On Tuesday, the foundation announced a new Ethereum Security Subsidy Program, a joint initiative designed to lower the cost of smart contract audits for developers building in the ecosystem.
The program will provide $1 million in subsidies and is being launched in partnership with Areta, a digital asset advisory firm whose audit marketplace connects projects with a pool of more than 20 professional security firms.
The logic behind the program is fairly simple. Audits are widely treated as essential, especially for teams handling on-chain funds, governance systems, or infrastructure that others may build on top of.
But they remain costly, and that cost has often created an awkward gap between what developers know they should do and what early-stage budgets can realistically support.

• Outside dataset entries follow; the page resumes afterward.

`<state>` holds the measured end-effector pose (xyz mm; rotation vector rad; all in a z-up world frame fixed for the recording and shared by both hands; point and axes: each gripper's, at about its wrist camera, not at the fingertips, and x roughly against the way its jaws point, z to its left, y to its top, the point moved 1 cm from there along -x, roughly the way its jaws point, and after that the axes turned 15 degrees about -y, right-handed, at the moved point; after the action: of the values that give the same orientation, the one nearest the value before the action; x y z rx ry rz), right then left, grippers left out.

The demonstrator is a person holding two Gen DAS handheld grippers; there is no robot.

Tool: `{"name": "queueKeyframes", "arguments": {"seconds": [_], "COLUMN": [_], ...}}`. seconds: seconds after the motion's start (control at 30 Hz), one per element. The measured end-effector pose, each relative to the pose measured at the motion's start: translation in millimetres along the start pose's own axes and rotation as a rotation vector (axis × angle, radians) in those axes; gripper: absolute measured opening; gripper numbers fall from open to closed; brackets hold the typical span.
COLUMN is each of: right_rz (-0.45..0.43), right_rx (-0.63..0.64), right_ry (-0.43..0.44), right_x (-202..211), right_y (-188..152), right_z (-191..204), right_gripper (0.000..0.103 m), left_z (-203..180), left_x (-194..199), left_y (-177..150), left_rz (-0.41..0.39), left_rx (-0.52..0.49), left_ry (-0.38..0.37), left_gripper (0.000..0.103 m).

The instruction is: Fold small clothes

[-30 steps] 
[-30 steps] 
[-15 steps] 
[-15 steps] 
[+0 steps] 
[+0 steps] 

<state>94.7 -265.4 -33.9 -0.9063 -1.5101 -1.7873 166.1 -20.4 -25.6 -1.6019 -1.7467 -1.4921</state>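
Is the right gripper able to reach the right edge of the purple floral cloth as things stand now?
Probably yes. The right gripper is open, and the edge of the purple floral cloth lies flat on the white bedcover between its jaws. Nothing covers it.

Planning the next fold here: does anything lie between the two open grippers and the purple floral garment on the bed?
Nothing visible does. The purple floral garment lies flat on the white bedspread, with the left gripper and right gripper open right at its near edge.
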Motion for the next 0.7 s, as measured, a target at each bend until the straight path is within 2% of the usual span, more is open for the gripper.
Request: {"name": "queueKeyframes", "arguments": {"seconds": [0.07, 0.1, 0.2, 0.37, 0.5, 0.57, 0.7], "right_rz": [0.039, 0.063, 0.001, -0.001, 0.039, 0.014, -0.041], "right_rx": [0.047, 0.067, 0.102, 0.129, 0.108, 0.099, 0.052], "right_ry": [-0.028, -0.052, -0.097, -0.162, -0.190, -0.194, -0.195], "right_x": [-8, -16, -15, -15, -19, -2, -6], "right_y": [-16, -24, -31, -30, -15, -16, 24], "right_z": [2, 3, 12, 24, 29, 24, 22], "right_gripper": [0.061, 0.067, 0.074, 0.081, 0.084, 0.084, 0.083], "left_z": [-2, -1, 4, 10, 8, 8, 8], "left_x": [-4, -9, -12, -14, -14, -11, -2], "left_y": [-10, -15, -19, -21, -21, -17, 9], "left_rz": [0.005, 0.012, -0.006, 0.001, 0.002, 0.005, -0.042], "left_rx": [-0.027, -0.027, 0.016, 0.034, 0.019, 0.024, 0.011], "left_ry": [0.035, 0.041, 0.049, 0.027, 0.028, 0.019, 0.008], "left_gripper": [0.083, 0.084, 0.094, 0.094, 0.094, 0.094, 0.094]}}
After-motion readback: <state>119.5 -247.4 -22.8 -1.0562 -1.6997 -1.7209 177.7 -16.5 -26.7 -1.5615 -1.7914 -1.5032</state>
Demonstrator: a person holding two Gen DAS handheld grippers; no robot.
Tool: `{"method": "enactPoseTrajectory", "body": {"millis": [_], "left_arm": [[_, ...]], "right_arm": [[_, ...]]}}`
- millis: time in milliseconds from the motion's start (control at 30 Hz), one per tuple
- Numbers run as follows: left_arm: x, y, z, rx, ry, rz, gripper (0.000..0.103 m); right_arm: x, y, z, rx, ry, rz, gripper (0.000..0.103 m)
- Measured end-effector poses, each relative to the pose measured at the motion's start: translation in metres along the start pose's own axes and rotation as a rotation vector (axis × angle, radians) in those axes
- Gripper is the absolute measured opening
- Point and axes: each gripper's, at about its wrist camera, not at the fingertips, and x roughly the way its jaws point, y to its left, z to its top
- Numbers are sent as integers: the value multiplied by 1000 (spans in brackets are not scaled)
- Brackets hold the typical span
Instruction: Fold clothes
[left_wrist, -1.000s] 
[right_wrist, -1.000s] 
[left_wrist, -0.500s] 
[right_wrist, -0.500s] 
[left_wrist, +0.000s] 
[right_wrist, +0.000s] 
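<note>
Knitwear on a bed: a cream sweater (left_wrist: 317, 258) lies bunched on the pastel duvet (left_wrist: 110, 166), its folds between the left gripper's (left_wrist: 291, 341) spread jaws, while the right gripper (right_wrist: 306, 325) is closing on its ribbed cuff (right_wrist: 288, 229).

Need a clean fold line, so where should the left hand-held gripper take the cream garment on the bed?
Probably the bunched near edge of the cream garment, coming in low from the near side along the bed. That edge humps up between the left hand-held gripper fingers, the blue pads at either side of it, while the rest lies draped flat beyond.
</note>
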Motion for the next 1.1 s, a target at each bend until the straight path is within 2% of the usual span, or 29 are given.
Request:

The Ethereum Foundation acknowledged that directly in its announcement, describing audits as a best practice that too often remains out of reach.
This subsidy does not remove the need for projects to take responsibility for their own code, of course. It does, however, make professional review more accessible, and that matters in an ecosystem where unaudited or poorly reviewed contracts still account for a significant share of preventable risk.
By working through Areta, the foundation is not building its own in-house audit selection mechanism from scratch. Instead, it is plugging developers into an existing marketplace model, one that gives teams access to a broader range of firms rather than funneling them toward only a handful of names.
That could prove useful for smaller builders who often struggle not only with price but also with finding the right auditor for their stage, codebase, and timeline.
For Ethereum, the initiative says something larger too. The network’s long-term strength is not only about scaling or adoption. It also depends on whether builders can ship code with fewer avoidable vulnerabilities, and whether security becomes easier to reach before something breaks.